Pondering February Goals

Right around a month ago, I had the brilliant idea of setting monthly goals in 2014 instead of just an arbitrary list of resolutions. These monthly goals are (loosely) based on 10 basic principles I came up with last year. Even though this is the first check-in, I can already tell this was genuinely a brilliant idea (no sarcasm) – as was sharing these goals on this blog. I felt some sense of accountability and it felt good to have goals that I could actually accomplish in a set amount of time!

So how did I do on my January goals? Well let’s review and see…

January goals:

1. Create a thought/wish/hopes/dream board. I’ve had the most success with this goal. I had a great time with pottery barn magazines, my own photos, and of course Pinterest looking for just the right images to represent what I’m hoping to achieve both in the near and distant future.  The Pinterest board version of this is it’s own beast (smile), but I tried to focus on the really compelling images for the physical boards. I was a little surprised by the connection I found when I sat down to physically add the various bits and pieces to the cork boards.  The act was so much more deliberate and personal than clicking the “Pin” button. I didn’t expect to have such a connection with this board with random photos attached, but in thinking about it, I’ve just literally pinned my hopes and dreams onto a corkboard for anyone (who comes to my apt anyway) to see! This is no private Pinterest board. The most surprisingly overwhelming emotion? Excitement. I call that a win (smile).

2. Research educational/work-related opportunities. This is the one I probably slacked on the most. I have some leads, but I didn’t dedicate the same amount of effort to this task. I think that’s primarily because I’m afraid I’ll find an opportunity I can’t pass up.
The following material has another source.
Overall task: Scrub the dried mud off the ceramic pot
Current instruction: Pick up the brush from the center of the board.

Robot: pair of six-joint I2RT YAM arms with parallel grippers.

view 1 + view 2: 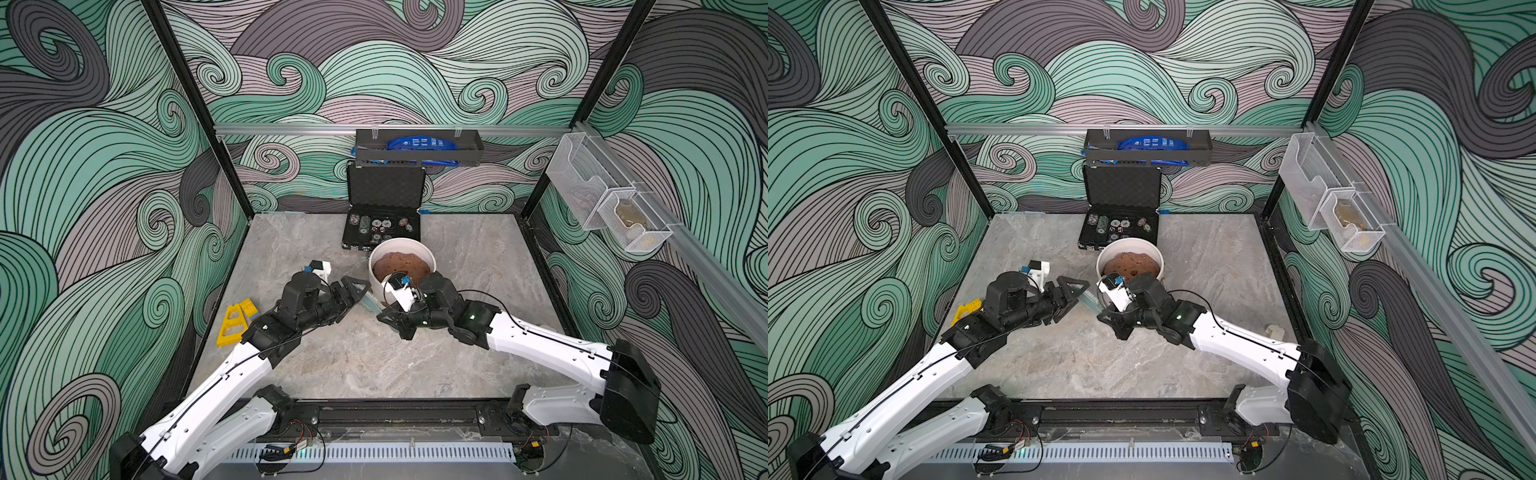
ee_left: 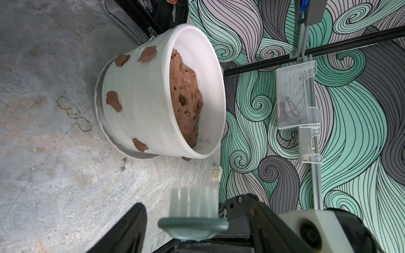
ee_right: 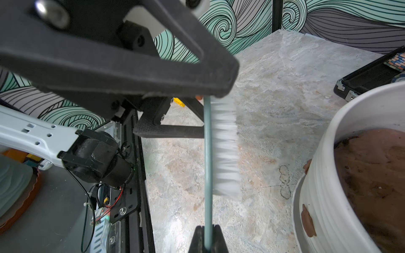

It is one thing to want to do x, y, and z; it’s another to be staring down the barrel of the opportunity to do just that! Why? Because if I do get that opportunity there will be change and potential for catastrophic failure. Unfortunately I’ve learned through the years that there are these things called consequences, and I fear them. So I’m keeping this goal into February. My word for 2014 is Hope, not fear. Hope strengthens, fear kills.

3. Health changes. I went back to the doctors and re-initiated some discussions. After a lot of sucky tests, I still don’t have a definitive answer. I do know that it’s not an auto-immune disease as I’d feared. There are still a few things it could be, but it’s all likely related to stress. Yep…no matter what fancy name you put to these “symptoms,” the cause all goes back to being forever stressed out apparently. Coming to terms with the fact that there’ll be no magic pill in this case has been difficult. I wanted an easy out, but there isn’t going to be one. The only cure for me is me. I have to continue making the lifestyle changes necessary to feel better.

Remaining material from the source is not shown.